Exercise details: From the data below, set down exactly the lines between the one holding "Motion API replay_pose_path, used" and the one holding "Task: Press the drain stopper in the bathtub", inclusive, and no others.

Input:
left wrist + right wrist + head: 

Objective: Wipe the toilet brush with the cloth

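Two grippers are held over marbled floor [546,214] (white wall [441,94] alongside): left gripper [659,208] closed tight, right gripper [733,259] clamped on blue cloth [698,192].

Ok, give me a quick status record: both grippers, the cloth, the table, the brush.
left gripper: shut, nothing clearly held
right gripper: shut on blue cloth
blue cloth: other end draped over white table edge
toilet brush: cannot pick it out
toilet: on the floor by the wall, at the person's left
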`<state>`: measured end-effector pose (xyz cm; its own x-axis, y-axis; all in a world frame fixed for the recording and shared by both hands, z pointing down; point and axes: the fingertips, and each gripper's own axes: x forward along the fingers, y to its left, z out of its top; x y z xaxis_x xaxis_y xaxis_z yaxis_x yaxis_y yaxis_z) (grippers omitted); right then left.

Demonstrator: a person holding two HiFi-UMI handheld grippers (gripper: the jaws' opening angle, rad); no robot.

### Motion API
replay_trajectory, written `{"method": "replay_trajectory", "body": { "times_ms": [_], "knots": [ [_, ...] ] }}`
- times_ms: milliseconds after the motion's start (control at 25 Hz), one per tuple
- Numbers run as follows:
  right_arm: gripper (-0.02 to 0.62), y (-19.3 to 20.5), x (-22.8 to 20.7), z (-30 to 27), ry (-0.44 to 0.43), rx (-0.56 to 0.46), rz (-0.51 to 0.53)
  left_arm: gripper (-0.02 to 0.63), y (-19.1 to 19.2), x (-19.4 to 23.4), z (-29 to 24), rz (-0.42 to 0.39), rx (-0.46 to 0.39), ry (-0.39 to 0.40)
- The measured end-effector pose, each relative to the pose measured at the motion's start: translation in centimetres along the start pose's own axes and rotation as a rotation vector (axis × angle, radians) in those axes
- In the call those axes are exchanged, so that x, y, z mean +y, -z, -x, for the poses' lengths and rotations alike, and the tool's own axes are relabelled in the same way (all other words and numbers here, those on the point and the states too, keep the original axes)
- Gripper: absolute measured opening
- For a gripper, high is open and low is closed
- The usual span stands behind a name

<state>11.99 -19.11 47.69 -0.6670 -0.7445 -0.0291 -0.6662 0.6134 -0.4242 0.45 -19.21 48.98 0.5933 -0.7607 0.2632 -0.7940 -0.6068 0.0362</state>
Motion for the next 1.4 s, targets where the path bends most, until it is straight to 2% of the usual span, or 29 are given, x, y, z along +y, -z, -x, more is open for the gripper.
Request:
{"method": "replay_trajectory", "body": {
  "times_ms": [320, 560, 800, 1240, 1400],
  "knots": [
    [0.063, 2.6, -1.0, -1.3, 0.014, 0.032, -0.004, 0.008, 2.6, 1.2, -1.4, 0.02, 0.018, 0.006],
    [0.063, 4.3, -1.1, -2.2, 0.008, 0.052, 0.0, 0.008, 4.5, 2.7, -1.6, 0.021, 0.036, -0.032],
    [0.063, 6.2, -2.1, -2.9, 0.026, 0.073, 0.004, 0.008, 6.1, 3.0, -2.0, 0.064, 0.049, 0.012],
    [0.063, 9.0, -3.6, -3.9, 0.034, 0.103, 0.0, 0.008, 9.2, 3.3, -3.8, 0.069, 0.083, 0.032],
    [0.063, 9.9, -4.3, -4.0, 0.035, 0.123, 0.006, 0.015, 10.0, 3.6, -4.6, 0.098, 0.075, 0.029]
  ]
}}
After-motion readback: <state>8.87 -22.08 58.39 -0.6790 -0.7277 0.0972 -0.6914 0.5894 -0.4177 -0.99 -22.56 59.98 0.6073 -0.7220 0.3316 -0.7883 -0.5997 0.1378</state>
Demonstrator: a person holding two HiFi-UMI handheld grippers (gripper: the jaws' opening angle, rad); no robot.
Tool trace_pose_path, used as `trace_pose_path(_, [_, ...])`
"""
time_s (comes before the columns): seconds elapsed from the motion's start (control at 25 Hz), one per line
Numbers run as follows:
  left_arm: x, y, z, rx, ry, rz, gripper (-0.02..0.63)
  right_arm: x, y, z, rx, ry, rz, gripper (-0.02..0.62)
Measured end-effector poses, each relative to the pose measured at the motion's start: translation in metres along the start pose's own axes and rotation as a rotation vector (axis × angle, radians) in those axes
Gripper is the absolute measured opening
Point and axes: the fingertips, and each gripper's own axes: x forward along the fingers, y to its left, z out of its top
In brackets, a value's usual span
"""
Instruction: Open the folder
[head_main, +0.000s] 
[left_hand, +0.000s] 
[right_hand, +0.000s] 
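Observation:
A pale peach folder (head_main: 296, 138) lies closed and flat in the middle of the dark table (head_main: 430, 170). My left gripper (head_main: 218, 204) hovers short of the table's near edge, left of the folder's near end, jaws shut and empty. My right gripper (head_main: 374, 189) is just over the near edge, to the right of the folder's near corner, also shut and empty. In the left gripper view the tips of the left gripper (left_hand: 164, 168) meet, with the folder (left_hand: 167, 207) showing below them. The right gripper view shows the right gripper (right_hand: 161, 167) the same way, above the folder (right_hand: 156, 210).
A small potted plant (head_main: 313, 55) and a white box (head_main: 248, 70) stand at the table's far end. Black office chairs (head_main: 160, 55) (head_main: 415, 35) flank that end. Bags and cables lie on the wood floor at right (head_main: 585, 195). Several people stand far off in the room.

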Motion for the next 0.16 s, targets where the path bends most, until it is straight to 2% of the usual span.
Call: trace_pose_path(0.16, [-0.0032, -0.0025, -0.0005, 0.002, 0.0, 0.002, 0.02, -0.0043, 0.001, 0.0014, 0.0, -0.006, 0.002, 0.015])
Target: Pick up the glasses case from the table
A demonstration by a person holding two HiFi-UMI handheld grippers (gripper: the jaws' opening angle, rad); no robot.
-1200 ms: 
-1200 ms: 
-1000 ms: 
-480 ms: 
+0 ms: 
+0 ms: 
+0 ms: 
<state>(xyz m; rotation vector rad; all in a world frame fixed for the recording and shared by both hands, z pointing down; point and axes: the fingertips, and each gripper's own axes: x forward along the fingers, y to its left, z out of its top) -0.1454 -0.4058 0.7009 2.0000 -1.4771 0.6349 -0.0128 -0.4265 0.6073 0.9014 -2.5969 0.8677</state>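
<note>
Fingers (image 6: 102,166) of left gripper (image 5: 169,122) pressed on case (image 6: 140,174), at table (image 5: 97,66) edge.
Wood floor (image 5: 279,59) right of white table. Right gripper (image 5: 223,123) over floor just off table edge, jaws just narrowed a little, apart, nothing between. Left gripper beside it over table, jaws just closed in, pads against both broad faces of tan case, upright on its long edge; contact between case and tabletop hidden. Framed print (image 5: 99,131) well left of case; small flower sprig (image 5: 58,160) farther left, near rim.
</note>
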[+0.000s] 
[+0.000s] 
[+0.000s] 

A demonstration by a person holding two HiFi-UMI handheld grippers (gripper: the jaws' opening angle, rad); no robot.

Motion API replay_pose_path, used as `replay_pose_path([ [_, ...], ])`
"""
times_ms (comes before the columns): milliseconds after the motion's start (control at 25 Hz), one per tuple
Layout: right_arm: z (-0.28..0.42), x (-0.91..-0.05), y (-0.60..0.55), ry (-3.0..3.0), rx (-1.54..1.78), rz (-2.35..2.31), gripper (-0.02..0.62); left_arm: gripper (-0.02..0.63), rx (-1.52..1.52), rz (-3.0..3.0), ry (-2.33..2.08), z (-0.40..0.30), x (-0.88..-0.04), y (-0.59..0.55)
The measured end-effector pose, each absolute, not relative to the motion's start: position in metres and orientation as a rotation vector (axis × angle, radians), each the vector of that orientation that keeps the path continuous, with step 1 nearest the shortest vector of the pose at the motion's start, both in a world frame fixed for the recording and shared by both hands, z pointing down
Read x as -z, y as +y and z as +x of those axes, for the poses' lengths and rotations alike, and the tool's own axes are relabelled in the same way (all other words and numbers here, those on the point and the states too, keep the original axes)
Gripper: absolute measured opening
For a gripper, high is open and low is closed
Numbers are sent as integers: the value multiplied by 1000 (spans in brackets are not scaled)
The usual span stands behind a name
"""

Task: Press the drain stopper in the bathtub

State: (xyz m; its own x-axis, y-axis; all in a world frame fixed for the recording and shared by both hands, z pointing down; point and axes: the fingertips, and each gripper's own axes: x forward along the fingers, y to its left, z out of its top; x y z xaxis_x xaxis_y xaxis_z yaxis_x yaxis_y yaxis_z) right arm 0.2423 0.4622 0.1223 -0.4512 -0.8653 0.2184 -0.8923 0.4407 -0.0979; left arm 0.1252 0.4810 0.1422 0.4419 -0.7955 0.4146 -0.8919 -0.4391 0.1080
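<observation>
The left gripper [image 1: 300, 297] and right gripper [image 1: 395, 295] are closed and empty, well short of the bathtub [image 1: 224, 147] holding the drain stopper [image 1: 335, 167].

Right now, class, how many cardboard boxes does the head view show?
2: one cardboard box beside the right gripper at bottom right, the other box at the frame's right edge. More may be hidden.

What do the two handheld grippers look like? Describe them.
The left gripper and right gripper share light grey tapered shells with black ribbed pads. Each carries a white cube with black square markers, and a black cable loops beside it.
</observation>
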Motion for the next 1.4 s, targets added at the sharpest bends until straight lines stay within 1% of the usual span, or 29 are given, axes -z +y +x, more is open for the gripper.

Exercise result:
Motion API replay_pose_path, used as `replay_pose_path([ [_, ...], ])`
"""
times_ms (comes before the columns): milliseconds after the motion's start (control at 25 Hz), one per tuple
Layout: right_arm: z (-0.28..0.42), x (-0.91..-0.05), y (-0.60..0.55), ry (-3.0..3.0), rx (-1.54..1.78), rz (-2.35..2.31), gripper (-0.02..0.62); left_arm: gripper (-0.02..0.63), rx (-1.52..1.52), rz (-3.0..3.0), ry (-2.33..2.08), z (-0.40..0.30), x (-0.88..-0.04), y (-0.59..0.55)
The measured end-effector pose, each absolute, not relative to the motion's start: position in metres and orientation as a rotation vector (axis × angle, radians), each the vector of that orientation that keeps the path continuous, with step 1 nearest the shortest vector of the pose at the motion's start, both in a world frame fixed for the recording and shared by both hands, z pointing down
Read x as -z, y as +y and z as +x of those axes, for the poses' lengths and rotations alike, and the tool's own axes are relabelled in the same way (all other words and numbers here, those on the point and the states too, keep the original axes)
Gripper: absolute measured opening
For a gripper, high is open and low is closed
Numbers are sent as integers: the value multiplied by 1000 (spans in brackets are not scaled)
The usual span stands behind a name
"""

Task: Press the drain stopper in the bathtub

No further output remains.